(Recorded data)
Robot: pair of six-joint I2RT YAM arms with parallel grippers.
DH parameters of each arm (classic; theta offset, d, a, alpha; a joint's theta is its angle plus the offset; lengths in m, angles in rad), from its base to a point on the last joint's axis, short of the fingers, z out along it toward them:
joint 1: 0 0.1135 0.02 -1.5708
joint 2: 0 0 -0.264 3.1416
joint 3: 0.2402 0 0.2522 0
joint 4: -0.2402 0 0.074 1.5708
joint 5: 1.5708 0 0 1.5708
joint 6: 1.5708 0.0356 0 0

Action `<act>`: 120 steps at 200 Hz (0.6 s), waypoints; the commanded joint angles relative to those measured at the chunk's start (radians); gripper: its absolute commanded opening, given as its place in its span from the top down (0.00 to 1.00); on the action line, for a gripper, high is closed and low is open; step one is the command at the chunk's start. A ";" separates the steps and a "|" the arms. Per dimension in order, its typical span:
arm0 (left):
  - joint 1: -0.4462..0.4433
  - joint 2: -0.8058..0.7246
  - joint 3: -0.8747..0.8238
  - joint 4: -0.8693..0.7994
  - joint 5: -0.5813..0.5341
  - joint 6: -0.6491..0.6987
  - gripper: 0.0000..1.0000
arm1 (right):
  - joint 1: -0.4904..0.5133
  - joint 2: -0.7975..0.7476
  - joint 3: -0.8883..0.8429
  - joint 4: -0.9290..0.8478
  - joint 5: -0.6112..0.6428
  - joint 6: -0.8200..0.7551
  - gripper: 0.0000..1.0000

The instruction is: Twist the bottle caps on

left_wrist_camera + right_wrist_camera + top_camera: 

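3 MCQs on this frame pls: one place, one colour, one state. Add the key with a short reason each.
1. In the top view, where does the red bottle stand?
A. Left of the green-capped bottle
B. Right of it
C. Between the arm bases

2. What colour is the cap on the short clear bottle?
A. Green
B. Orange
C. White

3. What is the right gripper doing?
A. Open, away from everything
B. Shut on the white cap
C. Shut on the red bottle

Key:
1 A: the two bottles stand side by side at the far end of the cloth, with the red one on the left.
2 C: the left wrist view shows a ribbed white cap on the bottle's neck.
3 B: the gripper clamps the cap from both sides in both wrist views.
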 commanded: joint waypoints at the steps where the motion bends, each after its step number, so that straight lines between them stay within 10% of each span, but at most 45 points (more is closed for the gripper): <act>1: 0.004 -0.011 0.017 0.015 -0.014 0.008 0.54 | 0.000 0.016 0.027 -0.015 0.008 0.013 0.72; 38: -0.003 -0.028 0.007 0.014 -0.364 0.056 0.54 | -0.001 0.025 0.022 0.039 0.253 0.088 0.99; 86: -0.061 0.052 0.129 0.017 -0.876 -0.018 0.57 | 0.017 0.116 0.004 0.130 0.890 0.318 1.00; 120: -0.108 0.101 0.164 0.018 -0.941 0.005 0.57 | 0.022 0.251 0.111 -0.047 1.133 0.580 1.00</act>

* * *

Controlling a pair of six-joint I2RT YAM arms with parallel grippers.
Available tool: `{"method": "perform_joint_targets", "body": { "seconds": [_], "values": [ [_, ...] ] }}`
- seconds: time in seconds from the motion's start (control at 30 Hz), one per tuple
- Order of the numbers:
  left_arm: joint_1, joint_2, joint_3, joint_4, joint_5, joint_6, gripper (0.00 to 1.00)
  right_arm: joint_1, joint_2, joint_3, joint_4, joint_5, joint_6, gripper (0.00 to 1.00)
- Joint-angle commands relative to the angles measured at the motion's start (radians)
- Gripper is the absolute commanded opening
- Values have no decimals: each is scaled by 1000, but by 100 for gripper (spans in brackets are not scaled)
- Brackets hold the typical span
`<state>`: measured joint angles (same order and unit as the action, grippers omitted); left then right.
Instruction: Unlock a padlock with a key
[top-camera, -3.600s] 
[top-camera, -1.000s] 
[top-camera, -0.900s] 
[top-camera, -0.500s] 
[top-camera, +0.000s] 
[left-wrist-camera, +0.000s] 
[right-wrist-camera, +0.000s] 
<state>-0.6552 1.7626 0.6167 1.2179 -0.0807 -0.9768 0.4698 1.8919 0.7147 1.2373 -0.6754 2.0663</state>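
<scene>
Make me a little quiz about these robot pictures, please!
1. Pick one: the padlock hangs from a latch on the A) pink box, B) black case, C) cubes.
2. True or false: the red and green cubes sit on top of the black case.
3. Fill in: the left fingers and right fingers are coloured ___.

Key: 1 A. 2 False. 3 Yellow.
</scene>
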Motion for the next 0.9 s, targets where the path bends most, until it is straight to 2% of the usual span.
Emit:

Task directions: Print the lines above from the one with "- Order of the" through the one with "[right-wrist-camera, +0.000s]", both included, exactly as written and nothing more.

Reply to the exercise:
- Order of the numbers:
  left_arm: joint_1, joint_2, joint_3, joint_4, joint_5, joint_6, gripper (0.00 to 1.00)
  right_arm: joint_1, joint_2, joint_3, joint_4, joint_5, joint_6, gripper (0.00 to 1.00)
- Joint-angle commands relative to the angles measured at the motion's start (radians)
- Gripper is the absolute commanded opening
- Values have no decimals: each is scaled by 1000, but by 100 for gripper (spans in brackets are not scaled)
- Brackets hold the typical span
`<state>`: measured joint angles (same order and unit as the action, grippers omitted); left then right.
Instruction: Unlock a padlock with a key
[top-camera, -3.600s] 
[top-camera, -1.000s] 
[top-camera, -0.900s] 
[top-camera, -0.500s] 
[top-camera, +0.000s] 
[left-wrist-camera, +0.000s] 
[right-wrist-camera, +0.000s] 

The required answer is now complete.